— Your task —
Each line of the listing should be reproduced exactly.

— Data to process —
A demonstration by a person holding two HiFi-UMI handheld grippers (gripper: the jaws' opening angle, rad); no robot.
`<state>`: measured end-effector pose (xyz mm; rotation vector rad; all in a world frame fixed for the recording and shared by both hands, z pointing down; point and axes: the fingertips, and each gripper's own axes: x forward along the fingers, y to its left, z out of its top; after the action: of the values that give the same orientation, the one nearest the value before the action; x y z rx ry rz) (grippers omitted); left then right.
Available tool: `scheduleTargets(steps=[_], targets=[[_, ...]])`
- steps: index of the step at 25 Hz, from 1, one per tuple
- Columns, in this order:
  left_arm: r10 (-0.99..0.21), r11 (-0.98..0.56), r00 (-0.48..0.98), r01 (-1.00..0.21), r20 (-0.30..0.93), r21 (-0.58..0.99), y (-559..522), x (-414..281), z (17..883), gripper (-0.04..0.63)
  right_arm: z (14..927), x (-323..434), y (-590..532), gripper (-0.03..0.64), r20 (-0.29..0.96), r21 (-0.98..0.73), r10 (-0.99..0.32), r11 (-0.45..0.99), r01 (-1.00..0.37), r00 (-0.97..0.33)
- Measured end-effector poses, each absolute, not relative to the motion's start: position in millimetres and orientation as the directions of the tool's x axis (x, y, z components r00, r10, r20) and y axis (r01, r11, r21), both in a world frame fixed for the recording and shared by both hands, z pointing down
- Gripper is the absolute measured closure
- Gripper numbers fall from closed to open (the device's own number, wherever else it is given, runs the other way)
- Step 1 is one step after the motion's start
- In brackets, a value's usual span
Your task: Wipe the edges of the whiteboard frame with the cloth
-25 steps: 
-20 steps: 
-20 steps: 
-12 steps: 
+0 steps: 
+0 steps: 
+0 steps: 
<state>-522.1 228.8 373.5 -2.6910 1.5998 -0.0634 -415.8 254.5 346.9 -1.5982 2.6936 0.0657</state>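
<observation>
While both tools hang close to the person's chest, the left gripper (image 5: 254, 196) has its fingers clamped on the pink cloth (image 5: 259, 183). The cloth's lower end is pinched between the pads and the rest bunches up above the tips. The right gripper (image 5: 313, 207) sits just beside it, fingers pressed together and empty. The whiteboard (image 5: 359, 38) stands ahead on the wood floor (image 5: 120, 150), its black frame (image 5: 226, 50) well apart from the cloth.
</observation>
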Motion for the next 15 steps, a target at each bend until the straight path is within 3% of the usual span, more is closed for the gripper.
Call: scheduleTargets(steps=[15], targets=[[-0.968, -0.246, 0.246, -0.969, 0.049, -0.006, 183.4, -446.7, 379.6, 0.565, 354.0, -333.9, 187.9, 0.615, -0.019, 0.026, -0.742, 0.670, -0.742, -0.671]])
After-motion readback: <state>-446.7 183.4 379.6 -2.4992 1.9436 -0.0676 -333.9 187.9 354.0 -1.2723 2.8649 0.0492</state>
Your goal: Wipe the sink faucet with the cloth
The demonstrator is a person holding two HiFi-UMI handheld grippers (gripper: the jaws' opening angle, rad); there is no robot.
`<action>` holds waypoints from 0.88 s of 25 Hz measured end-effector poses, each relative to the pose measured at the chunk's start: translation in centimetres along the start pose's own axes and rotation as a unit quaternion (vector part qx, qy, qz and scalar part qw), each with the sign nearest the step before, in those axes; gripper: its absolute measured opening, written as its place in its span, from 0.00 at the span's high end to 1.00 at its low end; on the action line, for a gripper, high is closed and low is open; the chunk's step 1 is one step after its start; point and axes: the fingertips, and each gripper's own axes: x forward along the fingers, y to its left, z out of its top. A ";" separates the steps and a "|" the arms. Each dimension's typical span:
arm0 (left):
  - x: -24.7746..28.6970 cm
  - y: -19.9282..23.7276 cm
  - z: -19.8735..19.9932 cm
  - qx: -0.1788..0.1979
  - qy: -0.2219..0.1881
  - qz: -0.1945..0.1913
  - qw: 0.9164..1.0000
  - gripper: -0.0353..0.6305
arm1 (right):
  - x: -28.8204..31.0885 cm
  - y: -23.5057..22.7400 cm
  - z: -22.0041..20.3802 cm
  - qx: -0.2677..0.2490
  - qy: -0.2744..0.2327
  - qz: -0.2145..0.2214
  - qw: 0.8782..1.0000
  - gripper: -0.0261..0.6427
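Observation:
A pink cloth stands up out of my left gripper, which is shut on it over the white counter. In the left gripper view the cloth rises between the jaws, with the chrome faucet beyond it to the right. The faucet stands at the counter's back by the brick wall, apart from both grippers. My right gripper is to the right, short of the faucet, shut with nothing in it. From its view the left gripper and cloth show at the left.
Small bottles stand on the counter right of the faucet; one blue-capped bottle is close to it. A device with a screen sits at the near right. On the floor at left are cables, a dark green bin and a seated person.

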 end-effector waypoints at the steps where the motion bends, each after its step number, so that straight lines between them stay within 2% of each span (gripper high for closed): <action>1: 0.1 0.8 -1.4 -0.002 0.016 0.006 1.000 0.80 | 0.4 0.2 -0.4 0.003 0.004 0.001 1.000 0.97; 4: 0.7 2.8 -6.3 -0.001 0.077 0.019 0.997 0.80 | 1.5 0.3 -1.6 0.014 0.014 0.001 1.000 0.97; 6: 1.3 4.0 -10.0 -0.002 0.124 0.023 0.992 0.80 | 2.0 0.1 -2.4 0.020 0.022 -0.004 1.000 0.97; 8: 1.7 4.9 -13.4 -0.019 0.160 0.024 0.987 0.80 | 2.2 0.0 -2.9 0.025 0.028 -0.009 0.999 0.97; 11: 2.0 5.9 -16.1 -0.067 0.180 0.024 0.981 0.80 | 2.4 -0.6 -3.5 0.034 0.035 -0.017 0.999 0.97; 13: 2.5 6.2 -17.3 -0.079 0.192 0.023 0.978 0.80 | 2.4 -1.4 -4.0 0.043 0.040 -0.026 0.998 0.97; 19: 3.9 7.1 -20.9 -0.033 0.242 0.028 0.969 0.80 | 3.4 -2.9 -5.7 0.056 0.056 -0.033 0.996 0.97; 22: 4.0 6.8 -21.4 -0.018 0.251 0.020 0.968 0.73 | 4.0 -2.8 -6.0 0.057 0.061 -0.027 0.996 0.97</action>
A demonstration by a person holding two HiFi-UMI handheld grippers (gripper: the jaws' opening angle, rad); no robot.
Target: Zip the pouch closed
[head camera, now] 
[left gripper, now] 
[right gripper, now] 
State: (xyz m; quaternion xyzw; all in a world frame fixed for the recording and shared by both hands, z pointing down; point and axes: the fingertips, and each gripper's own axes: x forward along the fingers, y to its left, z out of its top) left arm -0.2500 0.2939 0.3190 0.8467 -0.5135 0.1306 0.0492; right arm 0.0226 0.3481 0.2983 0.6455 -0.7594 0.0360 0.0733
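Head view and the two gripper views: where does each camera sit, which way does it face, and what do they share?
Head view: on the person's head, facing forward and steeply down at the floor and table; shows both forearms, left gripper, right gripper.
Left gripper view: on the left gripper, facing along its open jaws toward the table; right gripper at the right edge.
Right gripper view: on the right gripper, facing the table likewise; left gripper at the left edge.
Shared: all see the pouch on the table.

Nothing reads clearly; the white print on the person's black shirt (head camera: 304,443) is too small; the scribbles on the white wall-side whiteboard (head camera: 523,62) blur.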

— Written solution —
A demonstration by a person holding two HiFi-UMI handheld grippers (gripper: the jaws' opening angle, rad); no robot.
`<state>`: measured end-effector pose (xyz mm; rotation vector rad; all in a world frame fixed for the recording and shared by both hands, z pointing down; point and axes: the fingertips, and each gripper's own axes: x forward along the fingers, y to its left, z out of its top; after the action: of the values that give the same orientation, the one nearest the value before the action; x y z rx ry rz) (grippers omitted); left then right.
Available tool: `scheduleTargets(steps=[_], targets=[[_, ...]])`
- steps: index of the step at 25 Hz, from 1, one per tuple
- Columns, in this order:
  left_arm: r10 (-0.99..0.21), r11 (-0.98..0.56), r00 (-0.48..0.98), r01 (-1.00..0.21), r20 (-0.30..0.93), r21 (-0.58..0.99), y (-559..522), x (-414..281), z (17..883), gripper (-0.04..0.63)
  right_arm: z (14..927), x (-323..434), y (-590..532), gripper (-0.03..0.64), r20 (-0.29..0.96), r21 (-0.98..0.73), r10 (-0.99..0.32), r11 (-0.45..0.99), r01 (-1.00..0.37), r00 (-0.97..0.33)
- Measured end-effector poses, each absolute, not relative to the motion's start: position in millimetres and orientation as the directions of the tool's x axis (x, y, z components r00, r10, r20) and y axis (r01, r11, r21), both in a world frame fixed for the recording and shared by both hands, z pointing down
- Gripper is the absolute measured closure
- Gripper numbers fall from closed to open (the device's own number, wherever else it is given, runs the other way)
- Step 1 is one step after the motion's start
- In brackets, a value's usual span
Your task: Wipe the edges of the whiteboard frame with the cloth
-25 steps: 
-20 steps: 
-20 steps: 
-12 steps: 
+0 steps: 
+0 steps: 
+0 steps: 
<state>-522.1 228.8 373.5 -2.6910 1.5998 -0.0634 -415.8 254.5 346.9 -1.5982 2.6936 0.0657</state>
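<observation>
While both tools hang close to the person's chest, the left gripper (image 5: 254, 196) has its fingers clamped on the pink cloth (image 5: 259, 183). The cloth's lower end is pinched between the pads and the rest bunches up above the tips. The right gripper (image 5: 313, 207) sits just beside it, fingers pressed together and empty. The whiteboard (image 5: 359, 38) stands ahead on the wood floor (image 5: 120, 150), its black frame (image 5: 226, 50) well apart from the cloth.
</observation>
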Motion for the next 15 steps, a target at each bend until the straight path is within 3% of the usual span, more is closed for the gripper.
Call: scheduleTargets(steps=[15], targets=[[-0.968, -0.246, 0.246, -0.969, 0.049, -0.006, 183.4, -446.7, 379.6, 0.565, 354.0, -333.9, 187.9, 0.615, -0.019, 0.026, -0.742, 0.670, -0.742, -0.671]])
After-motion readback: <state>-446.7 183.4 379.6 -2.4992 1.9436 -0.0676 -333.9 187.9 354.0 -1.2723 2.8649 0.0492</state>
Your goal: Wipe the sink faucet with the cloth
The demonstrator is a person holding two HiFi-UMI handheld grippers (gripper: the jaws' opening angle, rad); there is no robot.
`<action>` holds waypoints from 0.88 s of 25 Hz measured end-effector poses, each relative to the pose measured at the chunk's start: translation in centimetres along the start pose's own axes and rotation as a unit quaternion (vector part qx, qy, qz and scalar part qw), each with the sign nearest the step before, in those axes; gripper: its absolute measured opening, written as its place in its span, from 0.00 at the span's high end to 1.00 at its low end; on the action line, for a gripper, high is closed and low is open; the chunk's step 1 is one step after its start; point and axes: the fingertips, and each gripper's own axes: x forward along the fingers, y to its left, z out of its top. A ";" separates the steps and a "|" the arms. Each dimension's typical span:
arm0 (left):
  - x: -24.7746..28.6970 cm
  - y: -19.9282..23.7276 cm
  - z: -19.8735..19.9932 cm
  - qx: -0.1788..0.1979
  - qy: -0.2219..0.1881
  - qz: -0.1945..0.1913
  - qw: 0.9164..1.0000
  - gripper: -0.0353..0.6305
arm1 (right):
  - x: -28.8204..31.0885 cm
  - y: -23.5057..22.7400 cm
  - z: -22.0041..20.3802 cm
  - qx: -0.2677..0.2490
  - qy: -0.2744..0.2327
  - qz: -0.2145..0.2214
  - qw: 0.8782..1.0000
  - gripper: -0.0261..0.6427
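Observation:
A pink cloth stands up out of my left gripper, which is shut on it over the white counter. In the left gripper view the cloth rises between the jaws, with the chrome faucet beyond it to the right. The faucet stands at the counter's back by the brick wall, apart from both grippers. My right gripper is to the right, short of the faucet, shut with nothing in it. From its view the left gripper and cloth show at the left.
Small bottles stand on the counter right of the faucet; one blue-capped bottle is close to it. A device with a screen sits at the near right. On the floor at left are cables, a dark green bin and a seated person.
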
 end-effector waypoints at the steps where the motion bends, each after its step number, so that straight lines between them stay within 2% of each span (gripper high for closed): <action>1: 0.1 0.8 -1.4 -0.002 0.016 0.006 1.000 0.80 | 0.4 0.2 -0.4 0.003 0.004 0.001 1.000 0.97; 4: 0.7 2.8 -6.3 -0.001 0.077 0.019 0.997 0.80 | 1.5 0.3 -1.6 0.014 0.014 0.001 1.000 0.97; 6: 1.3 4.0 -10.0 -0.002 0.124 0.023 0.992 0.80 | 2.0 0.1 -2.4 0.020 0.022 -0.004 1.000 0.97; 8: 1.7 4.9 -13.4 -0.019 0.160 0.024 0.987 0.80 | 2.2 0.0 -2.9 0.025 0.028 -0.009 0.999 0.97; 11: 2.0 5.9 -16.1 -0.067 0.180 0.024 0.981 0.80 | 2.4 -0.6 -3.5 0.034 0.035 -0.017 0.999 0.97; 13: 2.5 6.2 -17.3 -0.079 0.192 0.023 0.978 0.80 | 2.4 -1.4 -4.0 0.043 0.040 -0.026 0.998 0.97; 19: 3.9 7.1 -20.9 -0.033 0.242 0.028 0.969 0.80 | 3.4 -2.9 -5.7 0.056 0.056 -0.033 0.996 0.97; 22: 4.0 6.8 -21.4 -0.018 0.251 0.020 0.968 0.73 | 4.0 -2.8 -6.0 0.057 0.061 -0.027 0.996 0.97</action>
A demonstration by a person holding two HiFi-UMI handheld grippers (gripper: the jaws' opening angle, rad); no robot.
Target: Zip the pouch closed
[head camera, now] 
[left gripper, now] 
[right gripper, now] 
State: (xyz m; quaternion xyzw; all in a world frame fixed for the recording and shared by both hands, z pointing down; point and axes: the fingertips, and each gripper's own axes: x forward along the fingers, y to its left, z out of its top) left arm -0.2500 0.2939 0.3190 0.8467 -0.5135 0.1306 0.0492; right arm 0.0226 0.3481 0.2983 0.6455 -0.7594 0.0360 0.0733
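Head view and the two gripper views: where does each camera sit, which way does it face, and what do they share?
Head view: on the person's head, facing forward and steeply down at the floor and table; shows both forearms, left gripper, right gripper.
Left gripper view: on the left gripper, facing along its open jaws toward the table; right gripper at the right edge.
Right gripper view: on the right gripper, facing the table likewise; left gripper at the left edge.
Shared: all see the pouch on the table.

Nothing reads clearly; the white print on the person's black shirt (head camera: 304,443) is too small; the scribbles on the white wall-side whiteboard (head camera: 523,62) blur.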

The required output is complete.